WHAT THE TASK ASKS:
Your answer should consist of the lines below that hold the word "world".
*** SOURCE DATA ***
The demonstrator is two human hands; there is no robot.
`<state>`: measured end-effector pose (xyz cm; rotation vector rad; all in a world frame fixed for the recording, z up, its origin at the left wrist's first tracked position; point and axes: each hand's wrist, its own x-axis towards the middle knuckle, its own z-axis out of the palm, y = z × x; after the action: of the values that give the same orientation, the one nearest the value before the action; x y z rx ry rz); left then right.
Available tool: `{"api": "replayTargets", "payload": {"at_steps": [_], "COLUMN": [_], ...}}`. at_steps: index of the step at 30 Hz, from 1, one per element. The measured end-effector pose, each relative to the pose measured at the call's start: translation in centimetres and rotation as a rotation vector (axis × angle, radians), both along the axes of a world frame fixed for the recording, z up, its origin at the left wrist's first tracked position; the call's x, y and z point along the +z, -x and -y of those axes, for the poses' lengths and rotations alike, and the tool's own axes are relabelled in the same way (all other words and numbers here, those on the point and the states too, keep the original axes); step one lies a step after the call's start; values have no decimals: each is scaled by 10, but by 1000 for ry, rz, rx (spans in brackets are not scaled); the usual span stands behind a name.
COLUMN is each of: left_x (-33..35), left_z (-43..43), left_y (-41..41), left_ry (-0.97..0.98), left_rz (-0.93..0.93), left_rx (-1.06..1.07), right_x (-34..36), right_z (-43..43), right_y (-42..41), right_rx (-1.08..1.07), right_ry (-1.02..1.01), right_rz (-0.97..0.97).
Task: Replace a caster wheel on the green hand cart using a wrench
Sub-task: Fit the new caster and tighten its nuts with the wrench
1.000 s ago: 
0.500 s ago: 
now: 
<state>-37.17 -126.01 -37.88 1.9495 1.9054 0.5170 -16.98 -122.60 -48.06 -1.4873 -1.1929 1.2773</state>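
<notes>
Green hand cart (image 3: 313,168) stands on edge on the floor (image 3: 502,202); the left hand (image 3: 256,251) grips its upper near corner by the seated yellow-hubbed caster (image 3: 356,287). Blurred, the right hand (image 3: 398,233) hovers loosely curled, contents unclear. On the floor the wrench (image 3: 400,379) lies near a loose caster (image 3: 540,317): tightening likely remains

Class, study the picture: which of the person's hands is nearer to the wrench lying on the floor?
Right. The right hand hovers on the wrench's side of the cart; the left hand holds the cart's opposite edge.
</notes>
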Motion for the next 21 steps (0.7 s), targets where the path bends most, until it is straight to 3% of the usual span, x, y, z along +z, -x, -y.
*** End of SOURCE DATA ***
COMPLETED EXERCISE:
`<state>`: measured end-effector pose (xyz cm; rotation vector rad; all in a world frame fixed for the recording, z up, its origin at the left wrist's first tracked position; point and axes: each hand's wrist, its own x-axis towards the middle knuckle, its own z-axis out of the palm, y = z × x; after the action: of the values that give the same orientation, the one nearest the value before the action; x y z rx ry rz); left then right.
Available tool: `{"api": "replayTargets", "payload": {"at_steps": [_], "COLUMN": [_], ...}}`. at_steps: index of the step at 30 Hz, from 1, one per element. The measured end-effector pose, each relative to the pose measured at the call's start: translation in centimetres and rotation as a rotation vector (axis × angle, radians), both along the axes of a world frame fixed for the recording, z up, its origin at the left wrist's first tracked position; the call's x, y and z point along the +z, -x and -y of those axes, for the poses' lengths and rotations alike, and the tool's own axes are relabelled in the same way (all other words and numbers here, those on the point and the states too, keep the original axes); step one lies a step after the call's start; values have no decimals: each is scaled by 10, but by 1000 for ry, rz, rx (spans in brackets are not scaled); the usual span stands behind a name.

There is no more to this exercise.